Democracy as Pseudo-Savior
Nowadays, "democracy" serves mainly as a sheepskin for Leviathan - a
label to delude people into thinking that government's big teeth will
never bite them. Voting has changed from a process by which the citizen
controls the government, to a process which consecrates the government's
control of the people. Elections have become largely futile exercises to
reveal comparative popular contempt for competing professional
politicians. The question of who nominally holds the leash has become
far more important than whether government is actually leashed. The
ability to push a lever and register a protest once every few years is
supposedly all the protection a citizens' liberties need - or deserve.
Americans are implicitly taught in public schools that they will be able
to control their government, regardless of how expansive it becomes. But
the larger government grows, the more irrelevant the individual voter
becomes. The current theory of democracy derives from a time when
government was a tiny fraction of its current size - and is practically
a parody of modern reality. The illusion of majority rule is now the
great sanctifier of government abuses -- and perhaps the single greatest
barrier for people truly understanding the nature of government. No
amount of patriotic appeals can hide the growing imbalance between the
citizen's power to bind the government - and the government's power to
bind the citizen. Does the appearance of someone's name on a ballot for
Congress automatically entitle the person to dispose of 38% of any
voters' income??
    Rather than "government by the people," we now have Attention
Deficit Democracy. Less than half the voters show up at the polls; less
than half of the voters who do show up understand the issues; and
politicians themselves admit that they often have little or no idea what
lurks in the bills they vote upon. The larger government becomes, the
less democratic it will tend to be - simply because people become less
able to comprehend and judge the actions of their rulers. The great
issue for modern democracy is whether politicians can fool enough of the
people enough of the time in order to continue expanding their power
over all the people.
    Modern democracy has become largely an overglorified choice of
caretakers and cage keepers. We must ask whether citizens are still free
after they vote to make themselves wards of the State. Supposedly, as
long as the citizens are permitted to push the first domino, they are
still self-governing, regardless of how many other government dominos
subsequently fall on their heads. And the demagoguery of many
politicians helps many citizens confuse a right to vote with a license
to steal.
Nightstick Ethics
Faith in the redemptive powers of government permeates contemporary
political thinking.
    In 1993, Food and Drug Administration Commissioner David Kessler, a
regulatory hero among modern Statists, declared, "This morality, this
moral glue that binds us together... to a great degree comes from the
governments that we choose to conduct our affairs. The morality that the
best of governments has to offer is what defines us as a nation, what
makes us different, for better or for worse, from our neighbors on this
planet." (Kessler resigned a few years later shortly after he was
accused of bilking the government with expense account overstatements).
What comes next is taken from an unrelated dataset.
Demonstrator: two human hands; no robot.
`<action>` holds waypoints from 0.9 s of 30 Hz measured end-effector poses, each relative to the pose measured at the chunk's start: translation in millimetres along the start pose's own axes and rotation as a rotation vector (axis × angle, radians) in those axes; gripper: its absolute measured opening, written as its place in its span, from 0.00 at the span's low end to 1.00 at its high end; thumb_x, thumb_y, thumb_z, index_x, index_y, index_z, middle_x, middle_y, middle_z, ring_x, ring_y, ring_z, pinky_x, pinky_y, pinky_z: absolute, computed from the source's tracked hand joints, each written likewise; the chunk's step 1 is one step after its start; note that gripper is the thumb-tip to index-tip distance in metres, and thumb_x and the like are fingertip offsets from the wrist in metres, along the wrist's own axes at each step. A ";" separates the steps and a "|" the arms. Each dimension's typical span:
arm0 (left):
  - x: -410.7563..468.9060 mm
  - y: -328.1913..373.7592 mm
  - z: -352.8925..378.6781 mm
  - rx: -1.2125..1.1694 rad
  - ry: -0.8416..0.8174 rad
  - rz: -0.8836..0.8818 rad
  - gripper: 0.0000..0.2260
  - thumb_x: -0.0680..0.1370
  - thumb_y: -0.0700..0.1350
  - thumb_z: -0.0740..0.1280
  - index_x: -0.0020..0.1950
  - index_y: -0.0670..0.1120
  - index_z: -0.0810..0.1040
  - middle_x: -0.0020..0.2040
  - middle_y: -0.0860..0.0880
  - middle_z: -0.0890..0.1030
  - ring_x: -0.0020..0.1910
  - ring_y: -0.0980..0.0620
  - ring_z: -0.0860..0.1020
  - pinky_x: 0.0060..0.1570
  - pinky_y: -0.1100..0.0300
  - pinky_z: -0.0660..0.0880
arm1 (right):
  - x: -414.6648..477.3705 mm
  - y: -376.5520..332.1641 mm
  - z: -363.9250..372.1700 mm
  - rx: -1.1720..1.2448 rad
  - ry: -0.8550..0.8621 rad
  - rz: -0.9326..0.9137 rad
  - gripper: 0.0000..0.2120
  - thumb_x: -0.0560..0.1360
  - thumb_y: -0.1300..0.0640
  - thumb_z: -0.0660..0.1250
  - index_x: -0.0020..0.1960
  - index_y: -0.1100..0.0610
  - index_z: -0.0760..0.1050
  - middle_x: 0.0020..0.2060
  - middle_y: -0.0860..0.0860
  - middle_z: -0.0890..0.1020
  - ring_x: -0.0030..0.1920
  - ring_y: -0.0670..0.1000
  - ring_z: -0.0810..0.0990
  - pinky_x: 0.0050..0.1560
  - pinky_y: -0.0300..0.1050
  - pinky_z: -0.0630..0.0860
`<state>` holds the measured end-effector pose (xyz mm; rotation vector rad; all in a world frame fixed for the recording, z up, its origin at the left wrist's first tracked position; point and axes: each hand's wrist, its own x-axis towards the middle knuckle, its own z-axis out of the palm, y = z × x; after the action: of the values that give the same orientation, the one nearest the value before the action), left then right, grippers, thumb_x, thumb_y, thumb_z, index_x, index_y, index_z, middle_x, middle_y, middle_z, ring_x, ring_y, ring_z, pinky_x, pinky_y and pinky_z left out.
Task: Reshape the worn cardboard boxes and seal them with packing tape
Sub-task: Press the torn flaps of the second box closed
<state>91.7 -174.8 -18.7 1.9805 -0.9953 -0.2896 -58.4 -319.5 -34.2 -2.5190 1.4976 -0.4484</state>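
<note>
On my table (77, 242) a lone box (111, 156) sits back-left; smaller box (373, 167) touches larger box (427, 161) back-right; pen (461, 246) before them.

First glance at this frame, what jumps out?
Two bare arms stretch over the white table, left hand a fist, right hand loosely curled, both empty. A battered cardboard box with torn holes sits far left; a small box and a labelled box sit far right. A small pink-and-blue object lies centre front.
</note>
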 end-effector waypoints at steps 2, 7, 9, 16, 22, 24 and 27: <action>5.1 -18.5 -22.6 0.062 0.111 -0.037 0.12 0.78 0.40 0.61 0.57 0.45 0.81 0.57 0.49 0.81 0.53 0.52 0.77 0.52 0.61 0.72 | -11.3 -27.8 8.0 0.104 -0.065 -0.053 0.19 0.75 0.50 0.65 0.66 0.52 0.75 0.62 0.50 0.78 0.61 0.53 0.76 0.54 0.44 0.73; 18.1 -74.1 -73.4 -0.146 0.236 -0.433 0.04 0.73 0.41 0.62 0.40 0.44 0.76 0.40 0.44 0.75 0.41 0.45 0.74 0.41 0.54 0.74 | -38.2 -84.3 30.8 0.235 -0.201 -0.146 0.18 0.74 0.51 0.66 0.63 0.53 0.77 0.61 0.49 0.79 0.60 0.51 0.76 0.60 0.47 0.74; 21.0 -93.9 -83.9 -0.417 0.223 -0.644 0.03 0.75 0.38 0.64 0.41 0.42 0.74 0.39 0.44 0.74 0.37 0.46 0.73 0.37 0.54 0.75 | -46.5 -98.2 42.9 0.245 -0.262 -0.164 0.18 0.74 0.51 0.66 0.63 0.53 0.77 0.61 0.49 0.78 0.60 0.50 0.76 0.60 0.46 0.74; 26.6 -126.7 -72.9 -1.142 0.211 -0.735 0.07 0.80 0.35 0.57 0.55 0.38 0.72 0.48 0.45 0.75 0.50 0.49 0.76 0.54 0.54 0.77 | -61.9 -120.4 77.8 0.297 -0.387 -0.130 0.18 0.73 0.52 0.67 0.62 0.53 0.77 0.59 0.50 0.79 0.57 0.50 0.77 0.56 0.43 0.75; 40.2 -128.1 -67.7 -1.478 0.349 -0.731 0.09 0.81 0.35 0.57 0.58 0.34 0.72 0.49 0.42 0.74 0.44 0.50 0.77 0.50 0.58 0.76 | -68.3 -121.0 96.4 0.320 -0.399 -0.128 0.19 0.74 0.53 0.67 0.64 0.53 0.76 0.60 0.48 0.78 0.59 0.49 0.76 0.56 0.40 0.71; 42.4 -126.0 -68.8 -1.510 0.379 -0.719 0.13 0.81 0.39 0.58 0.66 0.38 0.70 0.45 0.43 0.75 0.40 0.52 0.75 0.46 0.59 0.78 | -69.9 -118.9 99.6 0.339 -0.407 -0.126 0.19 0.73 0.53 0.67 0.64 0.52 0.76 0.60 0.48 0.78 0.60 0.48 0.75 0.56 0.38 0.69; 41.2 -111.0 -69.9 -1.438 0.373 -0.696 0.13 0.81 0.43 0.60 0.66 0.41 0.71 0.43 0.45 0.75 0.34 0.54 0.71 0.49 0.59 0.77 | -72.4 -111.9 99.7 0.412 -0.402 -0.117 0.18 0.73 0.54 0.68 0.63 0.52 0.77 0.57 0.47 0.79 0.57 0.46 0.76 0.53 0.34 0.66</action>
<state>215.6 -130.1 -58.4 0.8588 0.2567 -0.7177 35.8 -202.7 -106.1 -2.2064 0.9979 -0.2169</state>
Out of this glorification-of-government comes the belief that government
should have practically unlimited power, since government is equated
with righteousness.
    "Fairness" has become a bewitching word, a talisman to lull people's
critical faculties before politicians attach the latest
"shackle-of-the-month." Modern political thought measures the triumph of
good over evil by the number of citizens the government slaps with
fines, penalties, and prison sentences-- as if the more activities are
criminalized, the fairer society becomes. In a string of Supreme Court
cases starting in the 1960s, obscene material was judged by the
following test: Did it have socially redeeming value? (This test led to
blue movie producers including vignettes of porn stars singing the Star
Spangled Banner). However, when it comes to morally evaluating
government intervention, no test is required: - intervention is
routinely assumed to be automatically morally redeeming.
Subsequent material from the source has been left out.